One such story follows the death of Edgar Hilsenrath on 30th December 2018. Having witnessed and survived its horrors, he became known as a writer of ‘unvarnished Holocaust novels’ – novels that differed significantly from more moderate accounts of what happened.

He also wrote a celebrated farce titled “The Nazi and the Barber” featuring an SS officer and mass murderer who killed his Jewish childhood friend, assumed his identity, fled to Palestine and was transformed into an ardent Zionist. In 2012 Mr Hilsenrath told the French newspaper Le Figaro that:

“To write grotesque things is my way of laughing at death.”

Another story involves Rabbi Israel Spira, the only member of his family to survive the Holocaust.

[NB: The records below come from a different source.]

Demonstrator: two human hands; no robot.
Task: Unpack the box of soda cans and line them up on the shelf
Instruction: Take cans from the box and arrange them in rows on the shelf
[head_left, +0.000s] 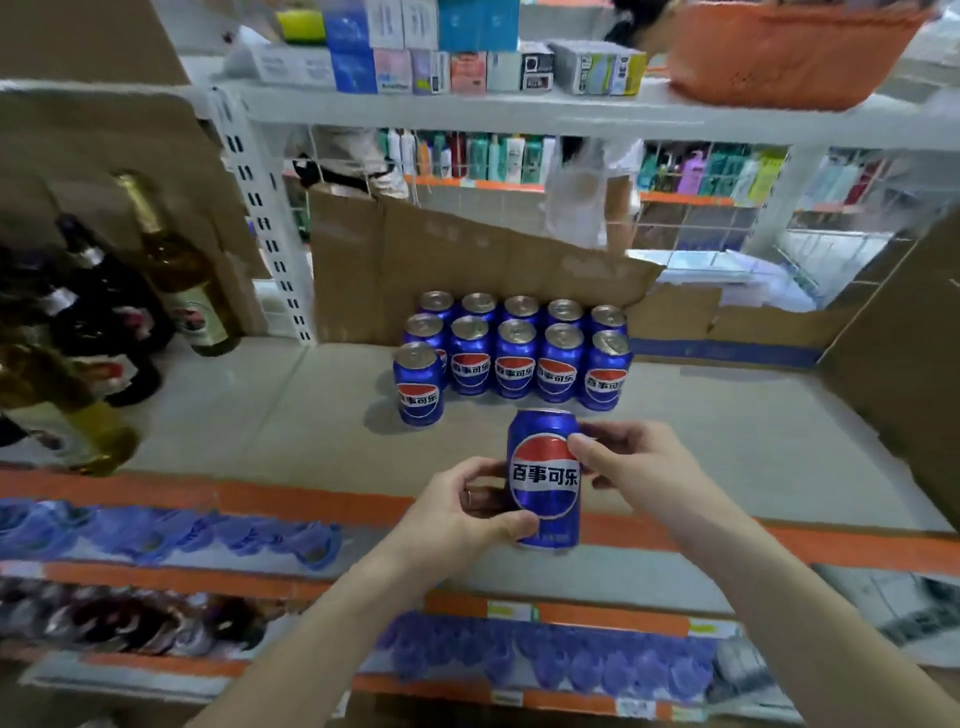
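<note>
Bottles of dark and pale glass (156, 291) stand crowded at the far left of the grey shelf with the orange front edge (270, 415), partly blurred. Further right, at the back of the shelf, a block of blue soda cans with red, white and blue logos (514, 353) stands upright in rows, packed touching one another, with one can set alone at the front left corner. Behind them leans a torn brown cardboard sheet (467, 260). In front of the block, above the shelf's front edge, a single blue soda can (544, 478) is held upright, logo facing the camera. The left hand (462, 514) grips its lower part, thumb curled across the front near the base. The right hand (639, 467) pinches its upper part, thumb on the front beside the logo and fingers behind. At the far right, a brown cardboard wall (904, 374) rises along the shelf.
</note>
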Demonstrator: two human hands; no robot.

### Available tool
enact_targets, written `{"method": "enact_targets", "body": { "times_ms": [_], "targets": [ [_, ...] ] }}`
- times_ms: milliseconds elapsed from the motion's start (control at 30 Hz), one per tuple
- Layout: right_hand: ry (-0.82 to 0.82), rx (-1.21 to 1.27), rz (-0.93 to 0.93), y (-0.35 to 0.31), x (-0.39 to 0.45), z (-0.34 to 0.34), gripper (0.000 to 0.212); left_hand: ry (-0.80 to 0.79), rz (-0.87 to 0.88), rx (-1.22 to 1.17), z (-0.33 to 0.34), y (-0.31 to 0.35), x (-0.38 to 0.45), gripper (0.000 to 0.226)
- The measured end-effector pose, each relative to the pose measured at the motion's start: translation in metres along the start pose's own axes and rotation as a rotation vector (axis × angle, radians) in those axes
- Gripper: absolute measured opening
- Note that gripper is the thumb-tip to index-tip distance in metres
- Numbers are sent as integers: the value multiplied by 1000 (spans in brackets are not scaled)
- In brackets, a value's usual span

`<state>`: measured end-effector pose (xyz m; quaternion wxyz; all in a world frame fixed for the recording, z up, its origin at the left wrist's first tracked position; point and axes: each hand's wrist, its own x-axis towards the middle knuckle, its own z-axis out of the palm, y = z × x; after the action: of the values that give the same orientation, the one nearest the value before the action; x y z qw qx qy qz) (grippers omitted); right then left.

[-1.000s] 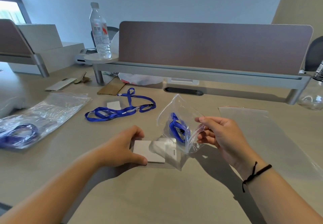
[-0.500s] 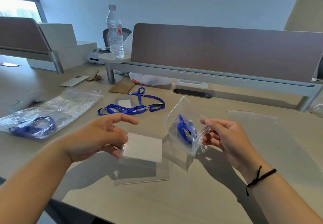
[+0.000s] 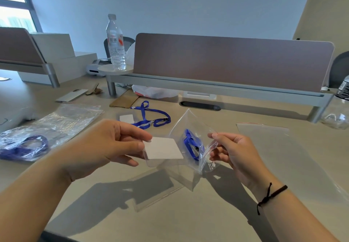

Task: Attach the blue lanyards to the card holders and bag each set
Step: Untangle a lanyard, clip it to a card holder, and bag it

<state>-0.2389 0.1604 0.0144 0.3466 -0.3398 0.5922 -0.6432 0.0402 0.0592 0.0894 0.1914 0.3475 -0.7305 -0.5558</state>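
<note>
Clear card holder (image 3: pixel 164 151) is pinched in the left hand (image 3: pixel 105 147). The bag (image 3: pixel 190 143), pinched open by the right hand (image 3: pixel 232 153), waits at three o'clock, just beside it.

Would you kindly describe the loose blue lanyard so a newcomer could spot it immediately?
Start at the long brown desk divider. On the table just in front of its left end lies the loose blue lanyard, beside a small white card. Unlike the other lanyards, it is in no plastic bag.

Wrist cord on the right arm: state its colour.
Black wrist cord, clearest in the head view.
</note>
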Motion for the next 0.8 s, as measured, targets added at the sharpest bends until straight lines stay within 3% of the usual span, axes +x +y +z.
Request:
{"method": "enact_targets", "body": {
  "times_ms": [233,500,800],
  "targets": [
    [-28,20,-40,-4,-4,4,13,106,27,214,30,4,23,15],
    [-26,-26,-70,-6,-5,3,14,128,90,454,70,-10,71,24],
    [73,-25,-75,-8,0,-4,14,108,31,257,79,-23,85,12]
  ]
}}
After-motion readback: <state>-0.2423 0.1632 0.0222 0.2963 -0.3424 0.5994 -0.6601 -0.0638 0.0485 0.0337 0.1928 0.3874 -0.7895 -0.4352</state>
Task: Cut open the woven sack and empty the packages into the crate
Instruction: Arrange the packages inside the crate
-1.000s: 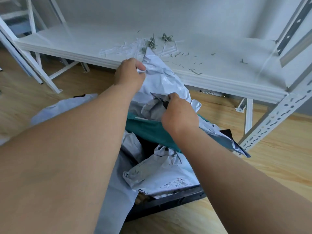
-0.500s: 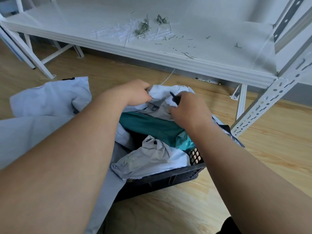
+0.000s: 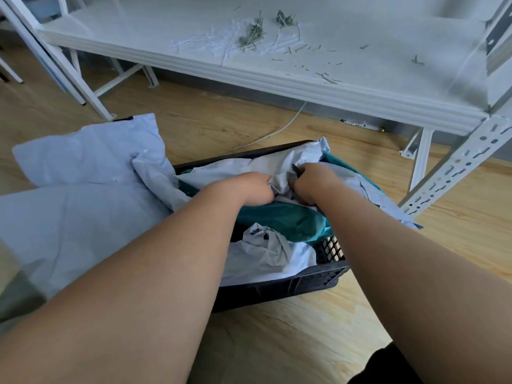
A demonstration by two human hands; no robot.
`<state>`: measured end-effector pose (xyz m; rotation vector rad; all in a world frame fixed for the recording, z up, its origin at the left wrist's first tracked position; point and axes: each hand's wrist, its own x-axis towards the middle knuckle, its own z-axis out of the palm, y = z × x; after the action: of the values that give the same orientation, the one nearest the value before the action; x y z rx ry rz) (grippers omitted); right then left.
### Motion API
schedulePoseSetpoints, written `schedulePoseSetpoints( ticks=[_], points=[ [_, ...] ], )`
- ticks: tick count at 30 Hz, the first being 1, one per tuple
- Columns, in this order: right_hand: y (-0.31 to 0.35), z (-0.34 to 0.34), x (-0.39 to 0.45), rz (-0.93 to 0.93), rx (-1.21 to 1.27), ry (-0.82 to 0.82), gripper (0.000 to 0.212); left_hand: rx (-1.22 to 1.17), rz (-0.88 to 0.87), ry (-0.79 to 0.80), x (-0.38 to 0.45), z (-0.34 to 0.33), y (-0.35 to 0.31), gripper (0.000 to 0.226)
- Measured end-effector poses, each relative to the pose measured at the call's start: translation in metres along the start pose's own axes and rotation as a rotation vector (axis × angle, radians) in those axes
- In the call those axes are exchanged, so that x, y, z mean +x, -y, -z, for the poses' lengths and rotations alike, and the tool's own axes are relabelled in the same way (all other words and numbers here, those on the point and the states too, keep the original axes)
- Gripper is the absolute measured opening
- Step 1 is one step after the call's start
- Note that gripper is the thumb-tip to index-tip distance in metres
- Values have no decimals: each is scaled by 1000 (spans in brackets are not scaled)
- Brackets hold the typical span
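The white shelf [image 3: 277,65] spans the scene beyond the fingers, its front edge running left to right, with cut threads and scraps [image 3: 249,37] scattered on top. Its slotted leg [image 3: 448,167] stands to the right of the fingers, close to the crate's far right corner. Bare wooden floor [image 3: 291,336] lies open on the near side and to the far right.

The pale sack [image 3: 83,195] lies slumped to the left of the fingers, its long axis running from the near left toward the crate, its mouth end draped over the crate's left rim.

The black crate [image 3: 313,281] sits under both hands, long axis running away from the viewer and slightly right. Grey and teal packages [image 3: 279,217] fill it above the rim.

The left hand [image 3: 249,189] and right hand [image 3: 313,184] sit almost touching, each with fingers curled tight into a crumpled grey package [image 3: 279,164] on top of the pile. A small dark object [image 3: 295,169] sticks out of the right fist; what it is cannot be told.
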<state>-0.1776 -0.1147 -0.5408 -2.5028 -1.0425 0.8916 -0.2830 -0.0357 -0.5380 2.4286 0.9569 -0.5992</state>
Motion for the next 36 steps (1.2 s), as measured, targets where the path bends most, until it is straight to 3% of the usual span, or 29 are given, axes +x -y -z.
schedulePoseSetpoints(
  ticks=[2, 5, 6, 9, 12, 17, 20, 22, 24, 26, 30, 32, 36],
  points=[
    [2, 2, 1, 1, -9, -18, 51, 5, 21, -78, -10, 9, 2, 3],
    [11, 10, -2, 35, -10, -127, 54, -59, 0, -135, -30, 24, 5, 55],
    [16, 13, -5, 52, -16, -194, 50, -127, -22, -151, -39, 28, 7, 59],
    [44, 28, -24, 120, -70, -390, 40, -289, 11, -236, -71, 42, 20, 55],
    [82, 32, -44, 190, -100, -470, 33, -309, 88, -456, -100, 54, 42, 56],
    [128, 2, -48, 308, -147, -388, 32, -209, 309, -681, -150, 55, 80, 50],
    [133, -12, -43, 355, -221, -297, 28, -131, 573, -862, -183, 44, 102, 65],
    [132, -22, -42, 383, -242, -239, 25, -291, 758, -882, -203, 34, 114, 85],
    [132, -32, -44, 404, -141, -243, 28, -521, 831, -830, -217, 26, 121, 101],
    [134, -39, -48, 443, -19, -311, 34, -652, 837, -785, -222, 21, 125, 97],
    [140, -32, -60, 610, 149, -438, 30, -563, 726, -914, -212, 26, 116, 57],
    [136, -27, -60, 614, 148, -348, 26, -556, 640, -982, -205, 33, 108, 49],
    [113, -36, -45, 387, -42, -5, 16, -494, 543, -1131, -198, 59, 92, 47]
  ],
)
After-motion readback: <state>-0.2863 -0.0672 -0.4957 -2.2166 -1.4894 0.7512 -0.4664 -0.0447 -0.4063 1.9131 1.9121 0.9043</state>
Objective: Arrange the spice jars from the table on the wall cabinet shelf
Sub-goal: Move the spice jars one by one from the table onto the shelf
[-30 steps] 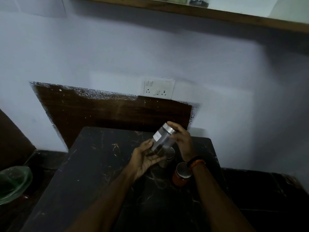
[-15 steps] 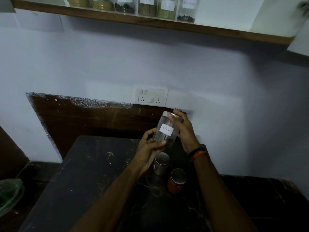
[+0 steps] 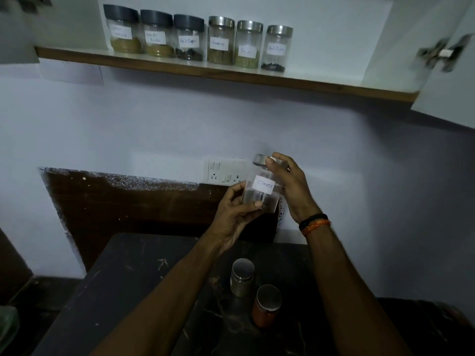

He survived life in the Janowska Concentration Camp and after the war moved to the USA, living to the age of 99. Upon his arrival in the USA, a soldier translated for him the famous lines inscribed on the base of the Statue of Liberty:

“Give me your tired, your poor, your huddled masses yearning to breathe free.”

Rabbi Spira listened intently and said,

“My friend, the words you have just translated to me are indeed beautiful.
We, the few survivors coming to these shores, are indeed poor, tired and yearning for freedom.
But we are no longer masses. We are remnants, a trickle of broken individuals who search for moments of peace in this world, who hope to find a few relatives on these shores.”

A contrast to the stories of survivors is this week’s news that Israelis are going to scour the Danube River in Budapest, Hungary, searching for the remains of Jews who were shot on its banks in late 1944 by pro-Nazi Arrow Cross fascists. Many Jewish people consider it vitally important for a person’s remains to have a proper burial.

People at the shoes memorial on the bank of the Danube Shoes memorial on the bank of the River Danube (photo AFP)

Thus it was that a most unusual ceremony took place this morning, in which members of the United Synagogue in the UK received the remains of six unknown Holocaust victims, which are to be buried in a historic service in Bushey New Cemetery on Sunday.

Those remains were stored in the archives of the Imperial War Museum for 20 years, having been recovered from the Auschwitz Birkenau Concentration Camp.

Reading some of these stories can prompt extremely strong emotions. But it is also extremely important that we do not let the atrocities committed in the Holocaust be forgotten. Otherwise there is a greater chance of similar things happening again.